What the exercise asks: Filter the material below down to the lines with the word "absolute" and give those lines.

Stored data:
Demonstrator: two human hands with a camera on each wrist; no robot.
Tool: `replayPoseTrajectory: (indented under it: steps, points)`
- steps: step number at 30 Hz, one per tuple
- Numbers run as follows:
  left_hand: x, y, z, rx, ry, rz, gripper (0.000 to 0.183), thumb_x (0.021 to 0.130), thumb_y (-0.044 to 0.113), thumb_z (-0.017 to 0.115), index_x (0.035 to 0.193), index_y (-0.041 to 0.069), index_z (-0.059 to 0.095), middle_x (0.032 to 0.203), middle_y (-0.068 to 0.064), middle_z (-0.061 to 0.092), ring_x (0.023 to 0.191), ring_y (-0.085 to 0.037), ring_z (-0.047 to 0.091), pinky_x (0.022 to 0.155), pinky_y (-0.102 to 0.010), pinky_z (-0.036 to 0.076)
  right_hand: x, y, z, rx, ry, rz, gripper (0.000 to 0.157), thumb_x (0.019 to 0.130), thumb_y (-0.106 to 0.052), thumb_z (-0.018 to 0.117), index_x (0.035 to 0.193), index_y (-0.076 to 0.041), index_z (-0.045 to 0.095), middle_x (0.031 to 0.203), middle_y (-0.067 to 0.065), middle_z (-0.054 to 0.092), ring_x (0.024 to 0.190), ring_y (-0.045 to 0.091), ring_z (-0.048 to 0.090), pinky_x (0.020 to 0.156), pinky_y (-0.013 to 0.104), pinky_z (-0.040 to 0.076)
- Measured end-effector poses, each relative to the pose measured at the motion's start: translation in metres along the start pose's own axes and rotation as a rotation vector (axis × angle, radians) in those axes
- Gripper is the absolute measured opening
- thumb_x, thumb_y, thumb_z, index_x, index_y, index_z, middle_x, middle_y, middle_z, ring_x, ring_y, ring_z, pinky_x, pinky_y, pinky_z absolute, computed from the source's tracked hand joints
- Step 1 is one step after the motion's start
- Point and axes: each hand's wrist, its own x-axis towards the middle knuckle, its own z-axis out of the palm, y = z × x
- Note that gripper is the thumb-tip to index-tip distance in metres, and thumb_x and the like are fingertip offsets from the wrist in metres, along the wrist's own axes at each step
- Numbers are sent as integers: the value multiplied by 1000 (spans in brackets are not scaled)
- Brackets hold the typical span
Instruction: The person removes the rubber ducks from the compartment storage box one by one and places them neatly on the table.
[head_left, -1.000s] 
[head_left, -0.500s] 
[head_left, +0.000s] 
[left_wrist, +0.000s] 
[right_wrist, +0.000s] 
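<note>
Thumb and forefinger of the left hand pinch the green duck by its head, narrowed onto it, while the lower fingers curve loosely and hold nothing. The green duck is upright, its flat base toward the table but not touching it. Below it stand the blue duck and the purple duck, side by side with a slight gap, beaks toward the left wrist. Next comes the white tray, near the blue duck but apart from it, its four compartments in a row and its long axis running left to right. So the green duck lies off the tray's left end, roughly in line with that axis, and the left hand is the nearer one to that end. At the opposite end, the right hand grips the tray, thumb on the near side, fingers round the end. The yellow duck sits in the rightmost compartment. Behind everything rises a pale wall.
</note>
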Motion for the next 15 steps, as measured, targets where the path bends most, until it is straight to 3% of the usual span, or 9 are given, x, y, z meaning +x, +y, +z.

Solution to the problem:
- Gripper is the absolute measured opening
- thumb_x, thumb_y, thumb_z, index_x, index_y, index_z, middle_x, middle_y, middle_z, ring_x, ring_y, ring_z, pinky_x, pinky_y, pinky_z absolute, computed from the source's tracked hand joints

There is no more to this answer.